About 12 different tambourine sounds, each mapped twice on the keyboard. Various playing styles like \"sustained rolls\", soft hits, hard hits. Some are moving through the stereo field.
Twenty-four sounds, including soft and hard hits. Some hits sound dark, others bright.
24 different timpani sounds (each mapped twice), including single hits, short and long rolls, soft to load sounds, from almost subsonic to bright. Interesting and useful.
There are three effect sounds included which are not easy to describe:
Synth-like effect. Contains an upward sweep and vibrato.
Bell-like sound that has been seriously mutated with audio effects. Lots of upward and downward sweeps and lots of stereo movement.
Bell-like sustained sound, without a percussive attack. Strong stereo panning. Useful to create a suspenseful mood.
Nice intimate sound. Sadly, this instrument is seriously hampered by some very obvious (and too short) loops that are even audible when playing chords.

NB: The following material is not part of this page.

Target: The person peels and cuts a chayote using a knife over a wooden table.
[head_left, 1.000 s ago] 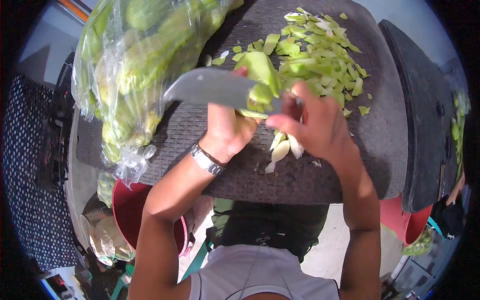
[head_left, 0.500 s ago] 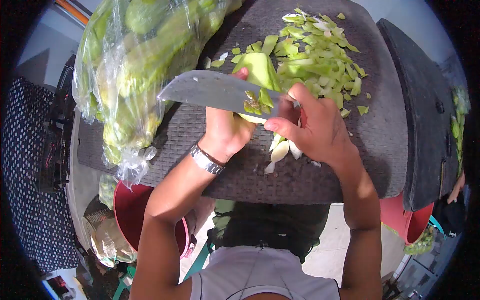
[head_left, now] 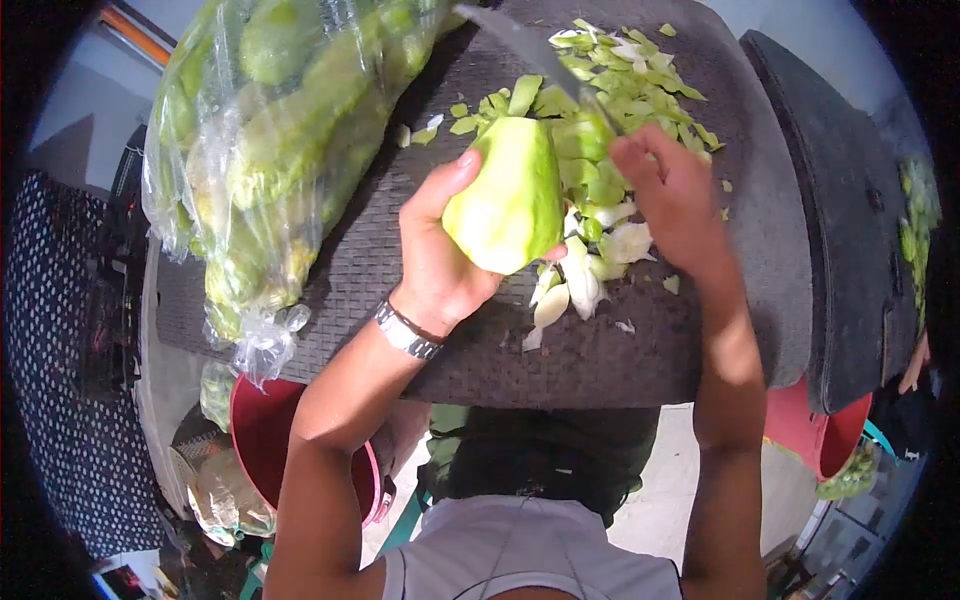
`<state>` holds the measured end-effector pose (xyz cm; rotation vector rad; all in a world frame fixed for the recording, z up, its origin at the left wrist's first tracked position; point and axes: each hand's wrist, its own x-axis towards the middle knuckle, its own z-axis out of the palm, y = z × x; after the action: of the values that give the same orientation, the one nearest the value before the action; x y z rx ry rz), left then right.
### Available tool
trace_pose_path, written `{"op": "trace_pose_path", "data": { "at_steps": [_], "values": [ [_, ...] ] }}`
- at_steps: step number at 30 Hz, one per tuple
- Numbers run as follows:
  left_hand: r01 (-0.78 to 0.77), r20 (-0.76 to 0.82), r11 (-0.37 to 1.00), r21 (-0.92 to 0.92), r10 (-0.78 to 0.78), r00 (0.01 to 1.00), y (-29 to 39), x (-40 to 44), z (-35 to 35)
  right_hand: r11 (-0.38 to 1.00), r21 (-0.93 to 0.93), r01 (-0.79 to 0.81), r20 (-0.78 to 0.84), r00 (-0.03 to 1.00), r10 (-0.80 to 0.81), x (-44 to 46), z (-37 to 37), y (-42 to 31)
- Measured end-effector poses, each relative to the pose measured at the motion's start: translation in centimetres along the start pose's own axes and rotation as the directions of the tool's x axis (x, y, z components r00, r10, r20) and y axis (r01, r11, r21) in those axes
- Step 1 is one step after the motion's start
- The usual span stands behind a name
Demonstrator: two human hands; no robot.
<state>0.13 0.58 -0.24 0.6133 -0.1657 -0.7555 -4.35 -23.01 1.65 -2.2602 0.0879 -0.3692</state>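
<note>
My left hand [head_left: 440,245] wraps round a peeled green papaya [head_left: 508,195], with the thumb on its left side and fingertips showing at the lower right. The fruit is pale green, with faceted cut sides and a flat cut top. To its right, my right hand [head_left: 672,195] is closed on the handle of a large knife [head_left: 530,45]. The blade points up and left, apart from the fruit and slightly blurred. Green and white peelings [head_left: 640,80] are heaped beyond the knife, with more pieces beside the fruit.
A clear plastic bag [head_left: 300,150] of green fruit lies on the left of the dark woven tabletop [head_left: 480,360]. Red bins [head_left: 265,425] stand below the table's edge on both sides. A black panel [head_left: 835,230] stands along the right.
My right hand has swung the knife up and right, off the papaya. The papaya now stands more upright in my left hand, and white-fleshed pieces have appeared on the peelings beside it.
</note>
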Motion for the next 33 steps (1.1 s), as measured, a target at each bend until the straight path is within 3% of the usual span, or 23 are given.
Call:
{"op": "trace_pose_path", "data": {
  "at_steps": [3,4,6,7,9,18,25,31,33],
  "values": [
    [-0.069,-0.258,0.998,-0.01,0.065,0.964,-0.2,0.2,0.8,0.992,0.008,0.122,0.108,0.987,-0.123,-1.9,0.7,-2.7],
    [-0.099,-0.257,0.993,-0.065,0.079,0.963,-0.6,0.3,-0.1,0.983,0.014,0.185,0.143,0.972,-0.186,-2.5,1.1,-3.4],
    [-0.026,-0.188,0.999,-0.022,0.022,0.982,-0.4,0.9,-1.0,0.965,0.041,0.258,0.187,0.947,-0.261,-3.2,2.3,-3.8],
    [0.054,-0.129,0.992,-0.117,-0.069,0.989,0.0,0.7,-1.0,0.953,0.039,0.302,0.187,0.934,-0.304,-3.6,3.0,-3.9],
    [0.035,-0.091,0.993,-0.117,-0.046,0.995,0.2,0.7,-1.0,0.928,-0.008,0.372,0.189,0.912,-0.364,-3.7,3.6,-3.7],
    [0.036,-0.11,0.989,-0.142,-0.052,0.993,-0.3,0.6,-0.6,0.899,-0.079,0.43,0.153,0.897,-0.415,-3.9,3.9,-3.5],
    [0.034,-0.075,0.977,-0.212,-0.051,0.996,-0.1,0.6,0.1,0.9,-0.154,0.407,0.153,0.91,-0.386,-3.9,4.0,-3.1],
    [-0.124,-0.346,0.986,-0.108,0.08,0.935,-0.5,1.2,-0.9,0.955,-0.119,0.272,0.113,0.959,-0.259,-2.8,3.1,-2.6],
    [-0.088,-0.265,0.992,-0.086,0.062,0.962,0.0,0.6,-0.4,0.974,-0.144,0.175,0.075,0.983,-0.165,-2.4,2.8,-2.4]
  ]
}}
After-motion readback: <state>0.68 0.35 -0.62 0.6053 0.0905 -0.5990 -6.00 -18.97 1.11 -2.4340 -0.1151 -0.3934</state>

There are two variants: fast attack and slow attack. The slow attack variant is the better sounding.
There is one moog bass instrument included, one instrument that contains lots of synth beeps and pattern sequences and lastly three synthesizer pads.
Thanks for the review! I find it exponentially more valuable to read what a forum member says than magazine reviews, which are highly suspect (e.g. the ridiculous NFX reverb sounds \'perfect\'). The only thing is you didn\'t really wrap it up at the end and say whether it\'s a good value, better/worse than the competition, etc. But that aside, great very detailed and informative review.